◆ **Assignment**: Please keep the images out and set down the data exactly as given.

◆ **Source material**:
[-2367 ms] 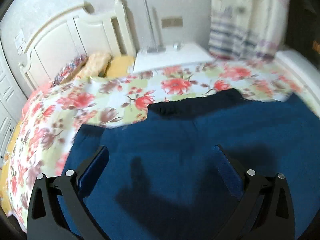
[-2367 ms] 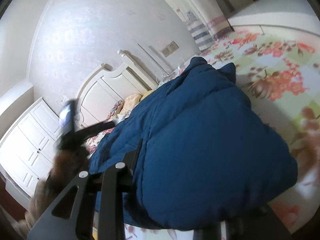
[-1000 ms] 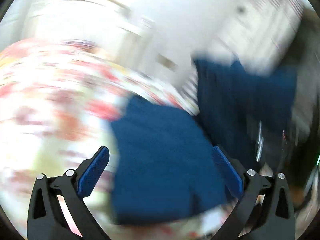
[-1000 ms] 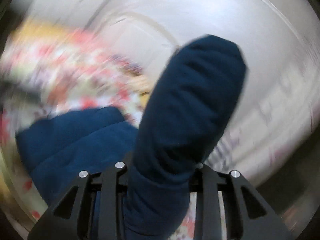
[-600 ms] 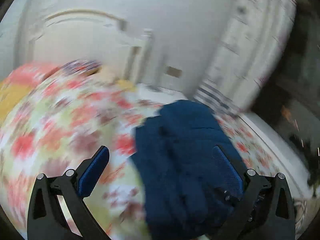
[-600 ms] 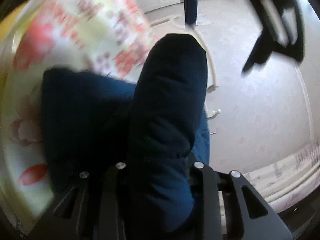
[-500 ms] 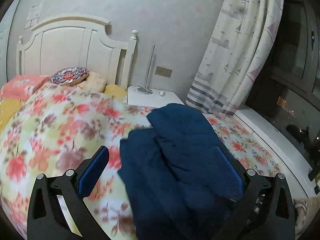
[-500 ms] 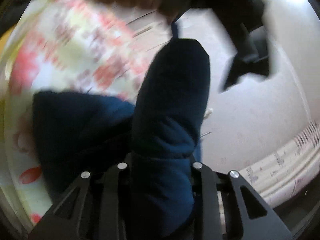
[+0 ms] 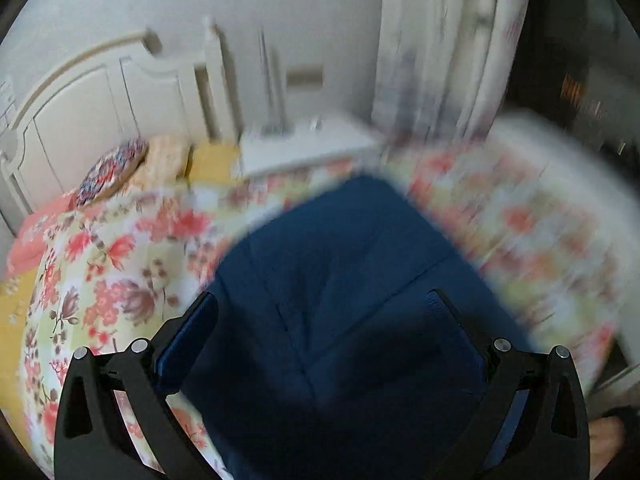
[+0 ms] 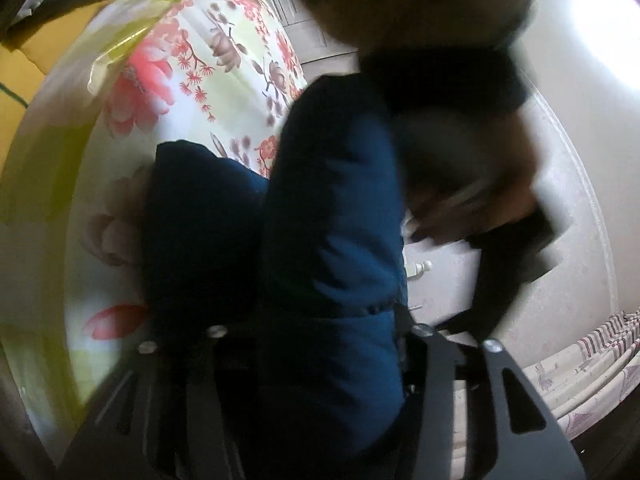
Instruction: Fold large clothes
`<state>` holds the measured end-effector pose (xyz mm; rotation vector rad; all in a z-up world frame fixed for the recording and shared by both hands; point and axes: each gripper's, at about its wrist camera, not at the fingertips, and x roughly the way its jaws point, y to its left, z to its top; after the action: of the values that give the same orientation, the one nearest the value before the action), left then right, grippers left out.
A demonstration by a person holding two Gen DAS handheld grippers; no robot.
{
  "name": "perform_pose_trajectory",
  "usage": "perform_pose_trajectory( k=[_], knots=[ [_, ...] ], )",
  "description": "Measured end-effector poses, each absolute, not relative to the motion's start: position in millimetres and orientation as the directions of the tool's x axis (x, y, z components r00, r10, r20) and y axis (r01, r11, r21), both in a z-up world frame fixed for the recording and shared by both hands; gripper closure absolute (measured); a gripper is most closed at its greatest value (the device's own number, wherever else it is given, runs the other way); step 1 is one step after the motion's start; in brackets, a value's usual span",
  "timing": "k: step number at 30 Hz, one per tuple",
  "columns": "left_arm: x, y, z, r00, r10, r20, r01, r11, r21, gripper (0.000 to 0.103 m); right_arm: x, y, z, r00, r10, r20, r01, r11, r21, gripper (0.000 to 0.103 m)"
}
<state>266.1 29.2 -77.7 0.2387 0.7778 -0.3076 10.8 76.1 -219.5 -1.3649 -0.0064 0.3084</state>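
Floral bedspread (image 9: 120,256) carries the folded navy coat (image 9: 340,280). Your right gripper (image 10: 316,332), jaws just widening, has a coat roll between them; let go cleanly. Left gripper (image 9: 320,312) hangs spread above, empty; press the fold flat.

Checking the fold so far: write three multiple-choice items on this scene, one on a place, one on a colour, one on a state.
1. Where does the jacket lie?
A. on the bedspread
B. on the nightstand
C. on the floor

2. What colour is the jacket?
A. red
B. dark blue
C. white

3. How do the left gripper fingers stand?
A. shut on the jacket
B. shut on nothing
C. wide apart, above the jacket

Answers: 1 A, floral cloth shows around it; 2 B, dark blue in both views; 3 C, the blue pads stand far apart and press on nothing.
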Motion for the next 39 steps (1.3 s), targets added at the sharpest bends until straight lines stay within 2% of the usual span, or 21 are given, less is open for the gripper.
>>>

◆ **Answer to this exercise**:
[-2367 ms] 
[-2367 ms] 
[-1000 ms] 
[-1000 ms] 
[-600 ms] 
[-600 ms] 
[-500 ms] 
[-500 ms] 
[+0 ms] 
[+0 ms] 
Instruction: Fold large clothes
`<state>` holds the measured end-effector pose (xyz mm; rotation vector rad; all in a z-up world frame fixed for the recording and shared by both hands; point and axes: each gripper's, at about its wrist camera, not at the fingertips, and x roughly the way its jaws point, y to its left, z to its top; after the action: of the values that give the same orientation, the one nearest the value before the action), left then right, grippers left out.
A demonstration by a person holding two Gen DAS handheld grippers; no robot.
{
  "name": "perform_pose_trajectory",
  "usage": "perform_pose_trajectory( k=[_], knots=[ [_, ...] ], )",
  "description": "Measured end-effector poses, each absolute, not relative to the motion's start: position in millimetres and orientation as the directions of the tool's x axis (x, y, z components r00, r10, r20) and y axis (r01, r11, r21), both in a z-up world frame fixed for the recording and shared by both hands; gripper closure absolute (measured); a gripper is most closed at its greatest value (the device's own number, wherever else it is given, runs the other way); step 1 is one step after the motion's start; in brackets, a value's usual span",
  "timing": "k: step number at 30 Hz, one per tuple",
  "columns": "left_arm: x, y, z, r00, r10, r20, r01, r11, r21, gripper (0.000 to 0.103 m); right_arm: x, y, z, r00, r10, r20, r01, r11, r21, gripper (0.000 to 0.103 m)"
}
<state>266.1 29.2 -77.7 0.2387 0.7778 -0.3076 10.8 76.1 -219.5 -1.3649 -0.0064 0.3084</state>
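Floral bedspread (image 9: 120,256) carries the folded navy coat (image 9: 340,280). Your right gripper (image 10: 316,332), jaws just widening, has a coat roll between them; let go cleanly. Left gripper (image 9: 320,312) hangs spread above, empty; press the fold flat.

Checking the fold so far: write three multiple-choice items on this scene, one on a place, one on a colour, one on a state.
1. Where does the jacket lie?
A. on the bedspread
B. on the nightstand
C. on the floor

2. What colour is the jacket?
A. red
B. dark blue
C. white

3. How do the left gripper fingers stand?
A. shut on the jacket
B. shut on nothing
C. wide apart, above the jacket

Answers: 1 A, floral cloth shows around it; 2 B, dark blue in both views; 3 C, the blue pads stand far apart and press on nothing.
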Motion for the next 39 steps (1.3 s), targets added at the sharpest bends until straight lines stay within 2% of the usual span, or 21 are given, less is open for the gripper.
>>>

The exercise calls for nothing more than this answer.